A group of teenage boys taunted an older man at an event in Washington, DC.
Yes, the man who was taunted is Native American.
Yes, he is a Vietnam War veteran.
On one hand that matters.
On another, it doesn’t.
What gives any person the right to treat another person that way?
A whole host of issues are wrapped up in what happened.
Stupidity.
Ignorance.
Racism.
Tacit permission that such actions are okay.
There will be consequences.
Their names are known.
To their school.
To their communities.
To their friends and classmates.
To their parents.
Their community and school have already issued apologies.
It doesn’t make it right, but those young men were only doing what they have seen adults around them do. Including a number of our elected officials who occupy the highest seats of power in our country. They had been given permission to act the way they did.
But, there is another aspect to all of this which troubles me.
With all the other people who were there no one spoke up.
No one stepped in.
No one said, “Stop it.”
I wonder about that.
I have been to the Lincoln Memorial.
On a normal day, let alone a day of a rally, I have a sense of how many people are there.
There had to be, at least, one person who saw what was happening and was angry and ashamed at what they saw. My guess is there were many.
Here is what I find myself thinking about.
Those of us who think what those young men did was wrong can no longer just shake our head and walk by. We have to find the courage and the will to step forward and to speak up.

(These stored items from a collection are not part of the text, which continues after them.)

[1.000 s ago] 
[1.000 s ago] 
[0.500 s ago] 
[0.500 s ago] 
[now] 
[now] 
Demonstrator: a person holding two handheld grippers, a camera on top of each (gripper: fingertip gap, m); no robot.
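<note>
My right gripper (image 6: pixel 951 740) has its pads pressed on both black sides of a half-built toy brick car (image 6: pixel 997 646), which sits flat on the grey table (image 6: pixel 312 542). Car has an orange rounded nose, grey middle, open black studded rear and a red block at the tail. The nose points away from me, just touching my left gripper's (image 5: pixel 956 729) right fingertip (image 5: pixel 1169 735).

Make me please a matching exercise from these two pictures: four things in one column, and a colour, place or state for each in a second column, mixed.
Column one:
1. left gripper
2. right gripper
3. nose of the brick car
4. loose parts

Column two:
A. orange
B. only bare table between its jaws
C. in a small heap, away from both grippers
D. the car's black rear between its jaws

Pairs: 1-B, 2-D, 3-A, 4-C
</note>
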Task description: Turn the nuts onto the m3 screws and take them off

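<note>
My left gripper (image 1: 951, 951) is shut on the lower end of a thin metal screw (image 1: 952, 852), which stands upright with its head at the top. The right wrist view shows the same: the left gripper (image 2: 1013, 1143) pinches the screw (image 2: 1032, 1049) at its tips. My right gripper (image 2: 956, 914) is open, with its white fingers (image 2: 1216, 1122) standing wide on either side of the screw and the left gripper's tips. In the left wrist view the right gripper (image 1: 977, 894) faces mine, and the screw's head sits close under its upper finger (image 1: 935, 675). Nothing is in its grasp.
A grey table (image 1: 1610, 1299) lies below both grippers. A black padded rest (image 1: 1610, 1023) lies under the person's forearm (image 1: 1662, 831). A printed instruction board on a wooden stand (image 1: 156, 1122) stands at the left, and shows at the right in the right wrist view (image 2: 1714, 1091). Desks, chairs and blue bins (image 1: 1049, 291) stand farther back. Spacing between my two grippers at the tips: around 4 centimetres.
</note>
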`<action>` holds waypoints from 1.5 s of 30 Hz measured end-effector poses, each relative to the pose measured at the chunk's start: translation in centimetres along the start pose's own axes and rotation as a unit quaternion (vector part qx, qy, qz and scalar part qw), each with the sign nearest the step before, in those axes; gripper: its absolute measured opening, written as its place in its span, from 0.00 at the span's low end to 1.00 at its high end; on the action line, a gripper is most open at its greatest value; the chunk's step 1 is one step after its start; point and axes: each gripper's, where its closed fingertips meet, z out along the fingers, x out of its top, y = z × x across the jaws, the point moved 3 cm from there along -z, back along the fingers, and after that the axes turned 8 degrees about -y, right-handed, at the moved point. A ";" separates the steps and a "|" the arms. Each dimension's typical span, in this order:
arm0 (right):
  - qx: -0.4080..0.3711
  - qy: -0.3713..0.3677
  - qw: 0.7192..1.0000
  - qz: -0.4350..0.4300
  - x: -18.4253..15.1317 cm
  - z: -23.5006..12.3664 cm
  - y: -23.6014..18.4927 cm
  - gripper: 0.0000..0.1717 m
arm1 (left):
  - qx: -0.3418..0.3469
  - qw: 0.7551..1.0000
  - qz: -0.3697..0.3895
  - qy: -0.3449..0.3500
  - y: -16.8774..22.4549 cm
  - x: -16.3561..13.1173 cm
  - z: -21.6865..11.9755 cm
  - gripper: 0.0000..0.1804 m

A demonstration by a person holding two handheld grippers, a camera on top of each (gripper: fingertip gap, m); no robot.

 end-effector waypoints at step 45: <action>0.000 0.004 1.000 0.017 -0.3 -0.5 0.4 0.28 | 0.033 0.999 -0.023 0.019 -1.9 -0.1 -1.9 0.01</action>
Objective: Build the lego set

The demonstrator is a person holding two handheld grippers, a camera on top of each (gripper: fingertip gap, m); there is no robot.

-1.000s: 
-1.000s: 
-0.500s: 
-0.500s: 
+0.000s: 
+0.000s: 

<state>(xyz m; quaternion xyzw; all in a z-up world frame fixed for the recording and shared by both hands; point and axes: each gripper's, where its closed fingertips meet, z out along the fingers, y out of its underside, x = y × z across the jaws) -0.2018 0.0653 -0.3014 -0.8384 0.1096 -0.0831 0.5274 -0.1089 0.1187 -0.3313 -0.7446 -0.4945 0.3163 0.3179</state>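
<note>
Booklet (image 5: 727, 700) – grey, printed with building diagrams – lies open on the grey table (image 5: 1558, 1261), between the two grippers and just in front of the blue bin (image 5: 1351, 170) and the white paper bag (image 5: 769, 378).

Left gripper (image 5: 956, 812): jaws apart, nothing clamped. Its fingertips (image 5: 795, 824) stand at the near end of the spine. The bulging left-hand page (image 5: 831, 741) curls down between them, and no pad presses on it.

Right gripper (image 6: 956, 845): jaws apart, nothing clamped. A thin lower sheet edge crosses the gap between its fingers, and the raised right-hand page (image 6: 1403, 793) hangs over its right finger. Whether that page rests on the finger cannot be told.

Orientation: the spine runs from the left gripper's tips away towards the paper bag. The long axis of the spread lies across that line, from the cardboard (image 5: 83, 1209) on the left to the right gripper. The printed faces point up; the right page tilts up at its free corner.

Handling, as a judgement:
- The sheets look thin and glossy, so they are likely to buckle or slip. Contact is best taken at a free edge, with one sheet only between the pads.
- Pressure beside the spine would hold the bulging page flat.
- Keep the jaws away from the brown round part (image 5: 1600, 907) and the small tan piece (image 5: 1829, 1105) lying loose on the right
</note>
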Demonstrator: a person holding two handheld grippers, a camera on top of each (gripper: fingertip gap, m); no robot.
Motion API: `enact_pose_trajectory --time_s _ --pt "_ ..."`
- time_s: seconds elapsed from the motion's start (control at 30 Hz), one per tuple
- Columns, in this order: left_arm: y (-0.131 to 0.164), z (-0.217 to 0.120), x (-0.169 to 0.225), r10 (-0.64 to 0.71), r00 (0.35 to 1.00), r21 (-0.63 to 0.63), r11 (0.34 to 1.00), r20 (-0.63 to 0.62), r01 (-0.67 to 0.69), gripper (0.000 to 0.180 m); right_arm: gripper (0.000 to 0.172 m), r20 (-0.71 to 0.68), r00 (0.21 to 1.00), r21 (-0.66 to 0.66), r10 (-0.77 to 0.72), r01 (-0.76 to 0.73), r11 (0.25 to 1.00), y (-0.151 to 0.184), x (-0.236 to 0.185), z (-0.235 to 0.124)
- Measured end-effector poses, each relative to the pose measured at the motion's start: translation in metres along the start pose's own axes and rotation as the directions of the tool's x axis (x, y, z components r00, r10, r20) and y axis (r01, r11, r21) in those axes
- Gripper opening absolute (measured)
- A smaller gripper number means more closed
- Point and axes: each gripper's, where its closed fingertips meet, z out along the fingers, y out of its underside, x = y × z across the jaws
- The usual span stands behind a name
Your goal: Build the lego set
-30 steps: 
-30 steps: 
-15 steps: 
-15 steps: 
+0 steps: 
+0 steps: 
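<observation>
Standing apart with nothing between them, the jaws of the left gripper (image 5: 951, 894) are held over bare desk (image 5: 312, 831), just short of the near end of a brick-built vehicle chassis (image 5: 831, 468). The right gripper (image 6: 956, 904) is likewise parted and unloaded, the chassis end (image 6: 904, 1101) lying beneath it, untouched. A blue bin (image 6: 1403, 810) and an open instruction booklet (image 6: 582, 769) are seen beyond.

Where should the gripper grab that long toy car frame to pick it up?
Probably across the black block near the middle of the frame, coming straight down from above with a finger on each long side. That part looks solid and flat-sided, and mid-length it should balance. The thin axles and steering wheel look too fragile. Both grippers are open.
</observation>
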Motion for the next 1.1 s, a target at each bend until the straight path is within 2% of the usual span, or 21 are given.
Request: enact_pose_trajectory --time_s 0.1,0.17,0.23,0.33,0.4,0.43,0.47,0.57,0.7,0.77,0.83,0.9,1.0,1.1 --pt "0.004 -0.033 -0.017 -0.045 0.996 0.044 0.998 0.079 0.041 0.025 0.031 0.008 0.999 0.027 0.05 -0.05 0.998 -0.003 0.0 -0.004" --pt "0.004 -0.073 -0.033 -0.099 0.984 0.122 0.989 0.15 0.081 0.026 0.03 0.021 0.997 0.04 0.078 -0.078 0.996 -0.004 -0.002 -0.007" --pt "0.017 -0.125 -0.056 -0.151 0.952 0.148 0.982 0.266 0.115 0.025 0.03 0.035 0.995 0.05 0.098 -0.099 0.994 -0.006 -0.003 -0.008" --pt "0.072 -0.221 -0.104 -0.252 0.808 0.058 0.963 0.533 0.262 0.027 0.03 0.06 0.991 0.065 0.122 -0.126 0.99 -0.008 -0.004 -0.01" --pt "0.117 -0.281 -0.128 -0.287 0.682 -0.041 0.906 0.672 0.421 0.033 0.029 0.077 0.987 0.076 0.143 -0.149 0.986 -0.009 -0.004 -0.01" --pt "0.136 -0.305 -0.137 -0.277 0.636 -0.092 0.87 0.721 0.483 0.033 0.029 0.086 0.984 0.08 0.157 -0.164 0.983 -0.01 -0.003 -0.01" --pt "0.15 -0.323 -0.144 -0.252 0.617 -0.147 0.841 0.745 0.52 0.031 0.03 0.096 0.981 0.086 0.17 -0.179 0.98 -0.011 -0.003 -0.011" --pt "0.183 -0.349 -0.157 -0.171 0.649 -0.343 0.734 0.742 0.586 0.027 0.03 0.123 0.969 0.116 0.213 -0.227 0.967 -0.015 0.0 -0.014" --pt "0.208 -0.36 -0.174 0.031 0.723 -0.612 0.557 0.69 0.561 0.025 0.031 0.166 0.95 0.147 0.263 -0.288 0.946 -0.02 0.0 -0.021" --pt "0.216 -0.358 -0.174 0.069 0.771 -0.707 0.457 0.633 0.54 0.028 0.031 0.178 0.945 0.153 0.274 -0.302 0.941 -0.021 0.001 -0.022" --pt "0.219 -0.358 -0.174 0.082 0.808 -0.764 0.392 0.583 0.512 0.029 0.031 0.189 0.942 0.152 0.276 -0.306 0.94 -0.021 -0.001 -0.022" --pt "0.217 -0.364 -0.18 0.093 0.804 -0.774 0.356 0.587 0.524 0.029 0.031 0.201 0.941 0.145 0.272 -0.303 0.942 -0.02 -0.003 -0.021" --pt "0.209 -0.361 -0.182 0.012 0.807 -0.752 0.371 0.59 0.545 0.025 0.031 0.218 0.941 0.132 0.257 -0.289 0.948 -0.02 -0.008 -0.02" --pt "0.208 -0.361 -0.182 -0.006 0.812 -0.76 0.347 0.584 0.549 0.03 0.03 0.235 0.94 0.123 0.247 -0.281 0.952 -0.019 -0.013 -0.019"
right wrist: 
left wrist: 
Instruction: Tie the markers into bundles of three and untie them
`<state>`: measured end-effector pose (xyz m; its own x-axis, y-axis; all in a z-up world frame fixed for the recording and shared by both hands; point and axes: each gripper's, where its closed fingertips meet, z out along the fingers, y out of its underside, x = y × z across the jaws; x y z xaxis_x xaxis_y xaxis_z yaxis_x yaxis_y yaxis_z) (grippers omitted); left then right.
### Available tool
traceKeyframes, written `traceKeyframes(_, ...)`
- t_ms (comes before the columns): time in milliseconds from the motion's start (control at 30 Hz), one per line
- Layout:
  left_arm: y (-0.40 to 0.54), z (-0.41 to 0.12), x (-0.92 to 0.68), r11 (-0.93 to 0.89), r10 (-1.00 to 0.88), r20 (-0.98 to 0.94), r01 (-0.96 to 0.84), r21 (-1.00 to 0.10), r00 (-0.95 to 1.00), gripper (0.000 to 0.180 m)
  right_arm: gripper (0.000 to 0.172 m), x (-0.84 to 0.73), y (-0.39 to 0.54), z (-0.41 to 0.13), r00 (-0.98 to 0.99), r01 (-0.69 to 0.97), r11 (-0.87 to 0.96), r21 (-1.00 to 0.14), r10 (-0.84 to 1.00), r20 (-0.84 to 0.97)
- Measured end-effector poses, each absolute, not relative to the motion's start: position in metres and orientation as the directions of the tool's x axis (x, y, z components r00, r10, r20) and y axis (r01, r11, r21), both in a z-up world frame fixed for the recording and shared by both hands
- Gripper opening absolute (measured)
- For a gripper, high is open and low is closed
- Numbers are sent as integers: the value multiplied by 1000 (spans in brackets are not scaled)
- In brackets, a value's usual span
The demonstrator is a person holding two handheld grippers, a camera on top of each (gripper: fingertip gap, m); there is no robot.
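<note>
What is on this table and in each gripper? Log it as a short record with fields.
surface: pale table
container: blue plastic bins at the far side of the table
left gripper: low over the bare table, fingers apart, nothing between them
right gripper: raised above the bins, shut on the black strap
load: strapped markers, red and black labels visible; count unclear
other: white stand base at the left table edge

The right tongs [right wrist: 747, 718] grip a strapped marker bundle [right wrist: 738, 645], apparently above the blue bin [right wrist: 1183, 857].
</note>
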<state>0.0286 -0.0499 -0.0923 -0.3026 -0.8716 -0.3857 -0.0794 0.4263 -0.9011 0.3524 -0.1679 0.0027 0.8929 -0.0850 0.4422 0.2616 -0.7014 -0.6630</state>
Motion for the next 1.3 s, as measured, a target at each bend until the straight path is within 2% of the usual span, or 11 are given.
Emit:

Not just one or two of us.
All of us.
Update: The events at the Lincoln Memorial were more complicated and nuanced than first reported. Please take a moment to read this article from the New York Times. And, here is the statement by the student seen in the videos.
Heidi says
January 20, 2019 at 6:08 pmI also wondered about the spectators. While many in the crowd seemed to support the taunter, there must have been those opposed. Who shot the video that has been spread so widely- and why didn’t they step in? Your quote from MLK Jr is the one I carried with me at the Women’s March yesterday. Two years ago my sign said, “Silence is NOT an option.” And last year I carried, “Scream, so that one day, a hundred years from now, another sister will not have to, dry her tears wondering, where in history, she lost her voice.”- Jasmine Kaur. I didn’t realize it until right now, but there’s definitely a theme to my passion… thank you for speaking up.